In a chassidic discourse, the fifth Lubavitcher Rebbe, Rabbi Shalom Dovber of Lubavitch, answers this question. Revolutionizing the entire story by casting it in the light of Chassidut, he explains Moses’ intention:
Tikunei Zohar states, “The rock represents Torah. Had Moses (spoken and) not hit the rock, the Jews would not have to toil in the study of Torah.17 Moses’ hitting the rock caused the Torah to descend from its place of purity and exaltedness, and descend into the falsehood of this world.” Striking the rock caused the Torah’s light to become concealed, making it difficult to connect with G‑d. Had Moses spoken to the rock, as he was commanded, the waters of Torah would come out freely and flowing. One would not need to toil and struggle to understand the Torah, for its light would shine openly and simply. Had Moses spoken to the rock, the Jews would see G‑dliness openly, and connect with G‑d easily.

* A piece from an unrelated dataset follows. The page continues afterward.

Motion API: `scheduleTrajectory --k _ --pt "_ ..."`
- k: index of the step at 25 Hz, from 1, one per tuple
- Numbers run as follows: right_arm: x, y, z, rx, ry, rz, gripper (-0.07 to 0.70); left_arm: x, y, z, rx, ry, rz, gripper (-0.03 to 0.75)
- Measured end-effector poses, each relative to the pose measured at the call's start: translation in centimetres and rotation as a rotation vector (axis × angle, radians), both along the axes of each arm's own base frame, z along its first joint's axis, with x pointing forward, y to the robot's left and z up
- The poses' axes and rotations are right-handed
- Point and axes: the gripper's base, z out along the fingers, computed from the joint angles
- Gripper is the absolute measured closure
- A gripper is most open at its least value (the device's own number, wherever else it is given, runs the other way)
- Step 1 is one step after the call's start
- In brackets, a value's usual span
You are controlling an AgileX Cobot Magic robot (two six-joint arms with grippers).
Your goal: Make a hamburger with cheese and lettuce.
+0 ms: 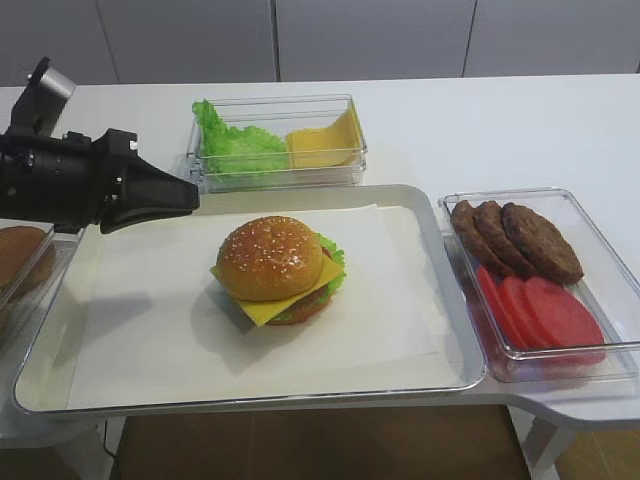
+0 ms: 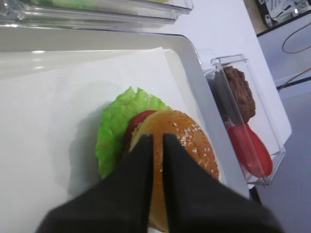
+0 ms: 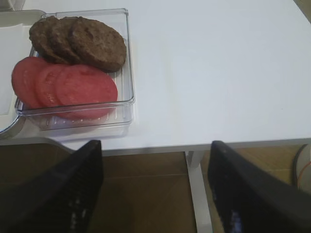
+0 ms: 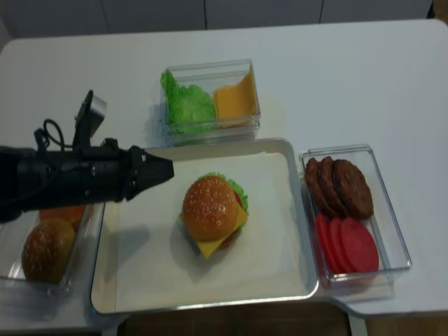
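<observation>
The hamburger [image 1: 275,265] stands on white paper in the middle of the metal tray [image 1: 440,230], with a sesame bun top. A yellow cheese [image 1: 262,312] corner sticks out at the front. Frilly lettuce [image 1: 333,262] shows at the right rim. My left gripper [image 1: 193,192] hovers to the left of the burger and above the tray, apart from it. In the left wrist view its jaws [image 2: 158,137] stand nearly together with nothing between them, over the bun [image 2: 187,141] and lettuce [image 2: 116,131]. My right gripper [image 3: 155,191] is open and empty, below the table's front edge.
A clear box [image 1: 275,140] behind the tray holds loose lettuce and cheese slices. Right of the tray, another box [image 1: 590,225] holds patties [image 1: 520,240] and tomato slices [image 1: 545,310]. At the left, a container [image 4: 49,245] holds loose buns.
</observation>
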Motion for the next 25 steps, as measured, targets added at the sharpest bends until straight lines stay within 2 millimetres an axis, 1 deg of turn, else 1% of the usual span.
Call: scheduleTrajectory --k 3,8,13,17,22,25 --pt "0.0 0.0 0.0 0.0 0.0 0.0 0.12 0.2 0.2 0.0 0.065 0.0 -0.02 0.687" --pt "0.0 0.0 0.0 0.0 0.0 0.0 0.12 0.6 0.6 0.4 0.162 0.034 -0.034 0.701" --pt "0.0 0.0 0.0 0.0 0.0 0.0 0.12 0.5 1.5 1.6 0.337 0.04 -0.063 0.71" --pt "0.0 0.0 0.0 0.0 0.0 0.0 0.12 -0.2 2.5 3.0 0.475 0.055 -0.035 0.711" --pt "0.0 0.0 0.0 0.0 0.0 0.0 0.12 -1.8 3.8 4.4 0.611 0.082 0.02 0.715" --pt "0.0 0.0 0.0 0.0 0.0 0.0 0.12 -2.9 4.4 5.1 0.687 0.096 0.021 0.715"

Moses struck the rock because he recognized that only if Jews toiled would their connection to G‑d and his Torah be real. Nevertheless, Moses struck the rock because he recognized that only if Jews toiled would their connection to G‑d and his Torah be real. If everything were to come easy, there there would never be a genuine connection; the Jews would never break out of their comfort zones to connect with G‑d, and they would never become truly one.
G‑d, the Jews’ loving father, wanted Moses to speak to the rock, wanted Torah and G‑d to be easily accessible. Nevertheless, Moses, whose entire existence was about connecting Jews with G‑d, knew that we must toil to connect, and thus he struck the rock.
Based on this explanation, perhaps we can understand why Moses and Aaron had to die before they could enter the Land of Israel. This was not as a punishment, heaven forbid, but rather the first step in the fulfillment of Moses’ goal. Moses and Aaron represented pure G‑dly revelation; their very existence revealed G‑dliness and inspired people to serve Him. Living in their presence made it easy to connect with G‑d. Therefore, Moses and Aaron could not enter the Land, so that their own plan to create a strong bond between G‑d and the Jewish people could come to fruition.
The Good Sin
Bearing this in mind, it is understood that Moses’ sin was not as a rebellion against G‑d; it wasn’t even a mistake. Moses’ sin against G‑d was for G‑d’s sake.
Moses did not listen to G‑d because he knew that were he to disobey Him, in the long run the unity between Jews and G‑d would be more real. Ultimately, G‑d would be glorified and served in an infinitely greater manner. In striking the rock, Moses made a conscious decision that, for the sake of genuine connection, he must disobey G‑d.